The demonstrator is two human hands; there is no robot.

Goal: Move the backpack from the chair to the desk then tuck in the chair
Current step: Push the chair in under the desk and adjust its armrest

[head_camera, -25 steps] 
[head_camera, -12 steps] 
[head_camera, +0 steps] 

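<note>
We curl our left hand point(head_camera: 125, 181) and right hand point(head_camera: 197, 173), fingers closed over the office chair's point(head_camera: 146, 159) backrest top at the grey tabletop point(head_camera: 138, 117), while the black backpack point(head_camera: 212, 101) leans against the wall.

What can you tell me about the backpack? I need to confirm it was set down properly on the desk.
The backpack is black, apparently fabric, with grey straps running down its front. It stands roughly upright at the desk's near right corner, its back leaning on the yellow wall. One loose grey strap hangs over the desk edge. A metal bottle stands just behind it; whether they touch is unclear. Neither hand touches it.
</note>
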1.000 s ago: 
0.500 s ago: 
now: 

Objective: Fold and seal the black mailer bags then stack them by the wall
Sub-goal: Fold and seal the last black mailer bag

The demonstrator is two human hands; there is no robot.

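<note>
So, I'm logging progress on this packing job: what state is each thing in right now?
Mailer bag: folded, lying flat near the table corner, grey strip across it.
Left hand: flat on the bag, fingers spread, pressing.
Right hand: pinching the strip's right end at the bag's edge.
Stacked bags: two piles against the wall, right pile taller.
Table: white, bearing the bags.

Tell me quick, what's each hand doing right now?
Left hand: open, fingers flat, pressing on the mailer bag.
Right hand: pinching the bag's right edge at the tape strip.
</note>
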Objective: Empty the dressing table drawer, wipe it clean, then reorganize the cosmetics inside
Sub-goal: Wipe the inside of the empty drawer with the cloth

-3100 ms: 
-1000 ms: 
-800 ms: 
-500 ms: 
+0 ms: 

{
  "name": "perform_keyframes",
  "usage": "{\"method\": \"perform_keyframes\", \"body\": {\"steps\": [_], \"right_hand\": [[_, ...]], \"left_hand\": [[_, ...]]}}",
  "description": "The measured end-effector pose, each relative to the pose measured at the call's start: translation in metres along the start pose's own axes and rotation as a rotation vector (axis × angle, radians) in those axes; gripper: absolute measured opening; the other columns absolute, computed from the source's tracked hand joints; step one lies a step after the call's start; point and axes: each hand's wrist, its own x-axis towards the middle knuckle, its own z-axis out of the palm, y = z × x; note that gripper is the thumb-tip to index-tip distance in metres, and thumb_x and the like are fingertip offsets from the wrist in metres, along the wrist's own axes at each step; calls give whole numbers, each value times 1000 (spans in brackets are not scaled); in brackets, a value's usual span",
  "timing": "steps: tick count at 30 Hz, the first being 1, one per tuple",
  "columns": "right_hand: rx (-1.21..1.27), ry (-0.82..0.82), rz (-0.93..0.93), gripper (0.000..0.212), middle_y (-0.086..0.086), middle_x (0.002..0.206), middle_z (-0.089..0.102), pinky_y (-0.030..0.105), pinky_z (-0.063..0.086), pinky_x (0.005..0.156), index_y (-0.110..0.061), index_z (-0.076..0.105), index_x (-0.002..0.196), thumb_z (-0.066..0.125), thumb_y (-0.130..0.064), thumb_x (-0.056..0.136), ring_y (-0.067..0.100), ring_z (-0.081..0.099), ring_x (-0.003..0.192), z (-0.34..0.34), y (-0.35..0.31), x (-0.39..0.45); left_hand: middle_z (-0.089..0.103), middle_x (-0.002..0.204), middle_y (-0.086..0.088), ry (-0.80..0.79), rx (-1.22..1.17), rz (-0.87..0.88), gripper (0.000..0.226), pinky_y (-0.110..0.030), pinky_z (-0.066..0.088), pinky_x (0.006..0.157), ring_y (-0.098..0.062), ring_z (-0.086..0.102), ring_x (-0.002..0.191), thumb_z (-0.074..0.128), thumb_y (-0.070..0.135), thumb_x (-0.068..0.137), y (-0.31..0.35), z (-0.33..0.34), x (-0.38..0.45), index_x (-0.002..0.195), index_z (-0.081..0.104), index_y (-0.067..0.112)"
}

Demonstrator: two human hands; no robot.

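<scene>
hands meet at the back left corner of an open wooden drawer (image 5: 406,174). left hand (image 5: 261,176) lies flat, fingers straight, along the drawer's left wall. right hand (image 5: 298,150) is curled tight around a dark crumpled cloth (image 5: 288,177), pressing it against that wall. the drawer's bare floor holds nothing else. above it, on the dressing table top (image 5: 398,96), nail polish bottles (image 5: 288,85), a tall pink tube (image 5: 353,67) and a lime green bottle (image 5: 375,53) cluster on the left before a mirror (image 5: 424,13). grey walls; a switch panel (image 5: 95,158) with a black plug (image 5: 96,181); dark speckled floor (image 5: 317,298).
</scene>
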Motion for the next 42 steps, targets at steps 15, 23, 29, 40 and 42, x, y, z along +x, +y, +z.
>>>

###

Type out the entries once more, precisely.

* **SOLVED EXERCISE**:
The demonstrator is two human hands; there is no robot.

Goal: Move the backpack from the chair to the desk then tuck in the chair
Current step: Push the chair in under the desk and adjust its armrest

[head_camera, -25 steps] 
[head_camera, -12 steps] 
[head_camera, +0 steps] 

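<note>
We curl our left hand point(head_camera: 125, 181) and right hand point(head_camera: 197, 173), fingers closed over the office chair's point(head_camera: 146, 159) backrest top at the grey tabletop point(head_camera: 138, 117), while the black backpack point(head_camera: 212, 101) leans against the wall.

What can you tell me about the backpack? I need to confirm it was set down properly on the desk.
The backpack is black, apparently fabric, with grey straps running down its front. It stands roughly upright at the desk's near right corner, its back leaning on the yellow wall. One loose grey strap hangs over the desk edge. A metal bottle stands just behind it; whether they touch is unclear. Neither hand touches it.
</note>
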1.000 s ago: 
0.500 s ago: 
now: 

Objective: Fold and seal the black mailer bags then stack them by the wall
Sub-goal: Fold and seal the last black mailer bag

The demonstrator is two human hands; there is no robot.

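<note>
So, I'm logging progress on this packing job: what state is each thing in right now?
Mailer bag: folded, lying flat near the table corner, grey strip across it.
Left hand: flat on the bag, fingers spread, pressing.
Right hand: pinching the strip's right end at the bag's edge.
Stacked bags: two piles against the wall, right pile taller.
Table: white, bearing the bags.

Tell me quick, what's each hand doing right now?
Left hand: open, fingers flat, pressing on the mailer bag.
Right hand: pinching the bag's right edge at the tape strip.
</note>
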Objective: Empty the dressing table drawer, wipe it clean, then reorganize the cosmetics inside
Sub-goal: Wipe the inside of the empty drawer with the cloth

-3100 ms: 
-1000 ms: 
-800 ms: 
-500 ms: 
+0 ms: 

{
  "name": "perform_keyframes",
  "usage": "{\"method\": \"perform_keyframes\", \"body\": {\"steps\": [_], \"right_hand\": [[_, ...]], \"left_hand\": [[_, ...]]}}",
  "description": "The measured end-effector pose, each relative to the pose measured at the call's start: translation in metres along the start pose's own axes and rotation as a rotation vector (axis × angle, radians) in those axes; gripper: absolute measured opening; the other columns absolute, computed from the source's tracked hand joints; step one lies a step after the call's start; point and axes: each hand's wrist, its own x-axis towards the middle knuckle, its own z-axis out of the palm, y = z × x; note that gripper is the thumb-tip to index-tip distance in metres, and thumb_x and the like are fingertip offsets from the wrist in metres, along the wrist's own axes at each step; calls give whole numbers, each value times 1000 (spans in brackets are not scaled); in brackets, a value's usual span",
  "timing": "steps: tick count at 30 Hz, the first being 1, one per tuple",
  "columns": "right_hand: rx (-1.21..1.27), ry (-0.82..0.82), rz (-0.93..0.93), gripper (0.000..0.212), middle_y (-0.086..0.086), middle_x (0.002..0.206), middle_z (-0.089..0.102), pinky_y (-0.030..0.105), pinky_z (-0.063..0.086), pinky_x (0.005..0.156), index_y (-0.110..0.061), index_z (-0.076..0.105), index_x (-0.002..0.196), thumb_z (-0.066..0.125), thumb_y (-0.130..0.064), thumb_x (-0.056..0.136), ring_y (-0.067..0.100), ring_z (-0.081..0.099), ring_x (-0.003..0.192), z (-0.34..0.34), y (-0.35..0.31), x (-0.39..0.45); left_hand: middle_z (-0.089..0.103), middle_x (-0.002..0.204), middle_y (-0.086..0.088), ry (-0.80..0.79), rx (-1.22..1.17), rz (-0.87..0.88), gripper (0.000..0.226), pinky_y (-0.110..0.030), pinky_z (-0.066..0.088), pinky_x (0.006..0.157), ring_y (-0.098..0.062), ring_z (-0.086..0.102), ring_x (-0.002..0.191), thumb_z (-0.074..0.128), thumb_y (-0.070..0.135), thumb_x (-0.068..0.137), y (-0.31..0.35), z (-0.33..0.34), x (-0.38..0.45), index_x (-0.002..0.195), index_z (-0.081..0.104), index_y (-0.067..0.112)"
}

Demonstrator: two human hands; no robot.

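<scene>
hands meet at the back left corner of an open wooden drawer (image 5: 406,174). left hand (image 5: 261,176) lies flat, fingers straight, along the drawer's left wall. right hand (image 5: 298,150) is curled tight around a dark crumpled cloth (image 5: 288,177), pressing it against that wall. the drawer's bare floor holds nothing else. above it, on the dressing table top (image 5: 398,96), nail polish bottles (image 5: 288,85), a tall pink tube (image 5: 353,67) and a lime green bottle (image 5: 375,53) cluster on the left before a mirror (image 5: 424,13). grey walls; a switch panel (image 5: 95,158) with a black plug (image 5: 96,181); dark speckled floor (image 5: 317,298).
</scene>
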Motion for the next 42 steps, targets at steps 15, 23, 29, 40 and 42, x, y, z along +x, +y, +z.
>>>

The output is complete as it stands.